Ian Bell is more than happy to fill England’s vacancy at number three when the Ashe resumes in Adelaide next week.
The Warwickshire batsman has spent significant chunks of his international career coming in at first wicket down, scoring a magnificent, career-best 235 when deputising for an injured Jonathan Trott at the Kia Oval against India in August 2011.
Bell subsequently returned to his role as a reliable mainstay of England’s middle order – most impressively with three centuries and the man-of-the-series award against their current hosts in the summer – and, with Trott absent once more, Bell could again bat at number three.
Alternatively, Joe Root could be pushed further up the order having opened in the summer and Bell, who captained England to a two-day draw against a Cricket Australia Chairman’s XI in Alice Springs, believes the range of options at England’s disposal stands as a huge positive in their bid to square the series.
“Obviously, it’s difficult without Trotty – who has been such a key player for us for such a long time,” he said.
“We’ve got a number of options with the batting and balance of the side … but I put up my hand to go up the order,” he said.
“I’ve said I’m absolutely willing to go to number three.
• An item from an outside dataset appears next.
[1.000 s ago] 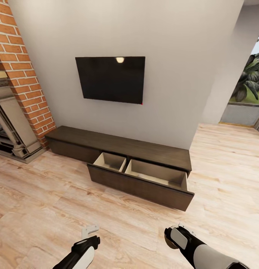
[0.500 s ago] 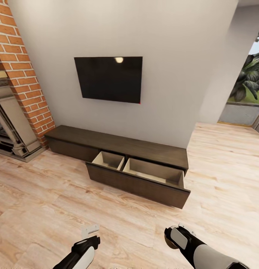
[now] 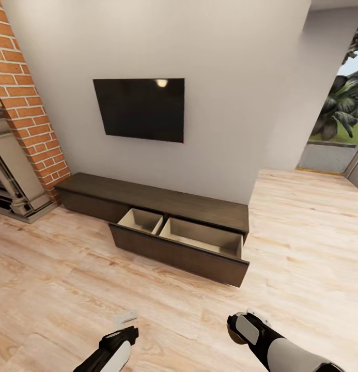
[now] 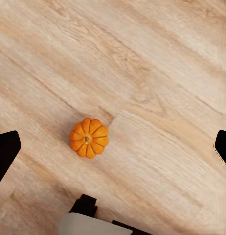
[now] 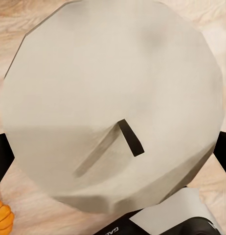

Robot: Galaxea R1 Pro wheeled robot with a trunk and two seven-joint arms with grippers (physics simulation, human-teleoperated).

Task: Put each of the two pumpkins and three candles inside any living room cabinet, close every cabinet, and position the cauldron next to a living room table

But that decision is probably out of my control.”
Gary Ballance, Jonny Bairstow and Ben Stokes are the other men in the touring party offering a variety of options, and the former’s first-innings half-century in Alice Springs impressed Bell.
“I think Gary Ballance has done really well here,” he said.
“He’s had a tough start, with the first couple of knocks he’s had in an England shirt. So to go out there and bat a long period of time, on a wicket that wasn’t the easiest to score runs on fluently … he did well.
“That’s what we want, guys who are going to bat long periods of time in this series – so he showed some character.”
Durham all-rounder Stokes brings the additional benefit of bolstering England’s pace attack and Bell pointed out that the 22-year-old’s abilities with reverse-swing could be beneficial on an Adelaide surface that may be slow and abrasive.
“Ben looked really good, very positive, and bowled well today with the reverse-swinging ball – so we’ve got some nice options,” he added.
Elsewhere on the bowling front, spin duo Graeme Swann and Monty Panesar impressed amid searing heat at Traeger Park, taking seven of the eight wickets England claimed today.
Swann was the pick with 4-56, while Panesar pushed his own Test claims by producing a beautiful delivery to bowl Steven Cazzulino between bat and pad for 48 on his way to 3-41.
“Monty set the tone straight after lunch with that wicket through the gate,” said Bell.
“That is exactly how Monty bowls at his best and it was nice to see him settle into that rhythm very quickly.
“It is a possibility (that he could play at Adelaide). We’ve got that flexibility, two spinners.
“When he’s bowling well, he bowls beautiful deliveries and shows that quality you need in a left-arm spinner.”